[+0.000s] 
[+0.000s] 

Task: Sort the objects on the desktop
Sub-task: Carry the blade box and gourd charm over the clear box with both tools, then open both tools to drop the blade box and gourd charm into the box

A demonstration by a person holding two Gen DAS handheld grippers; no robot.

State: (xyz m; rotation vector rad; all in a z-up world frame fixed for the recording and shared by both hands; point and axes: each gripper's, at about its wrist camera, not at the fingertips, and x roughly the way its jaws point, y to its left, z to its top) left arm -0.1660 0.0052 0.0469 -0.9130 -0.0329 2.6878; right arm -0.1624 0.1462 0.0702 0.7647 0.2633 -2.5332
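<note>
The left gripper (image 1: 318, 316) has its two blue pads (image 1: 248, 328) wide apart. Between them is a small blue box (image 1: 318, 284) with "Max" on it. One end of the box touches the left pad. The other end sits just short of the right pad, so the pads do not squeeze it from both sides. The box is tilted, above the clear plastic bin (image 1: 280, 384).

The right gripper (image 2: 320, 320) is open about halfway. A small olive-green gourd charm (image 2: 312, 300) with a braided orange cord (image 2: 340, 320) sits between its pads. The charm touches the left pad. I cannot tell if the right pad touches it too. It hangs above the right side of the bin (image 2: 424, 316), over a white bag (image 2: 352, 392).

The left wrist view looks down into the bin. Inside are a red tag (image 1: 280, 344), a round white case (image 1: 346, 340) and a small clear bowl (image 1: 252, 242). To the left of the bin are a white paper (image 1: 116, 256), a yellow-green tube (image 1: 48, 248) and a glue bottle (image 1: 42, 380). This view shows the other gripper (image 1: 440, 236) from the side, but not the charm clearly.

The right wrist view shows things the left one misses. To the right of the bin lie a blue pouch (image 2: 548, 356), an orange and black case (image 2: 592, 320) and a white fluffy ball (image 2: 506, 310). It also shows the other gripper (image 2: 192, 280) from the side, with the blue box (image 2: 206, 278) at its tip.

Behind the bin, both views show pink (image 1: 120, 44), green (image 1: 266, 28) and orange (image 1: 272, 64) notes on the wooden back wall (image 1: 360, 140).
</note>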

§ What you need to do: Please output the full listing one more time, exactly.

§ Result for this task:
[+0.000s] 
[+0.000s] 

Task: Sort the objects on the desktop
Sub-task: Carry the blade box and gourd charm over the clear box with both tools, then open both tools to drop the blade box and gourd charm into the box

A demonstration by a person holding two Gen DAS handheld grippers; no robot.

State: (xyz m; rotation vector rad; all in a z-up world frame fixed for the recording and shared by both hands; point and axes: each gripper's, at about its wrist camera, not at the fingertips, and x roughly the way its jaws point, y to its left, z to its top) left arm -0.1660 0.0052 0.0469 -0.9130 -0.0329 2.6878; right arm -0.1624 0.1462 0.0702 0.7647 0.2633 -2.5332
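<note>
The left gripper (image 1: 318, 316) has its two blue pads (image 1: 248, 328) wide apart. Between them is a small blue box (image 1: 318, 284) with "Max" on it. One end of the box touches the left pad. The other end sits just short of the right pad, so the pads do not squeeze it from both sides. The box is tilted, above the clear plastic bin (image 1: 280, 384).

The right gripper (image 2: 320, 320) is open about halfway. A small olive-green gourd charm (image 2: 312, 300) with a braided orange cord (image 2: 340, 320) sits between its pads. The charm touches the left pad. I cannot tell if the right pad touches it too. It hangs above the right side of the bin (image 2: 424, 316), over a white bag (image 2: 352, 392).

The left wrist view looks down into the bin. Inside are a red tag (image 1: 280, 344), a round white case (image 1: 346, 340) and a small clear bowl (image 1: 252, 242). To the left of the bin are a white paper (image 1: 116, 256), a yellow-green tube (image 1: 48, 248) and a glue bottle (image 1: 42, 380). This view shows the other gripper (image 1: 440, 236) from the side, but not the charm clearly.

The right wrist view shows things the left one misses. To the right of the bin lie a blue pouch (image 2: 548, 356), an orange and black case (image 2: 592, 320) and a white fluffy ball (image 2: 506, 310). It also shows the other gripper (image 2: 192, 280) from the side, with the blue box (image 2: 206, 278) at its tip.

Behind the bin, both views show pink (image 1: 120, 44), green (image 1: 266, 28) and orange (image 1: 272, 64) notes on the wooden back wall (image 1: 360, 140).
</note>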

This answer requires nothing further.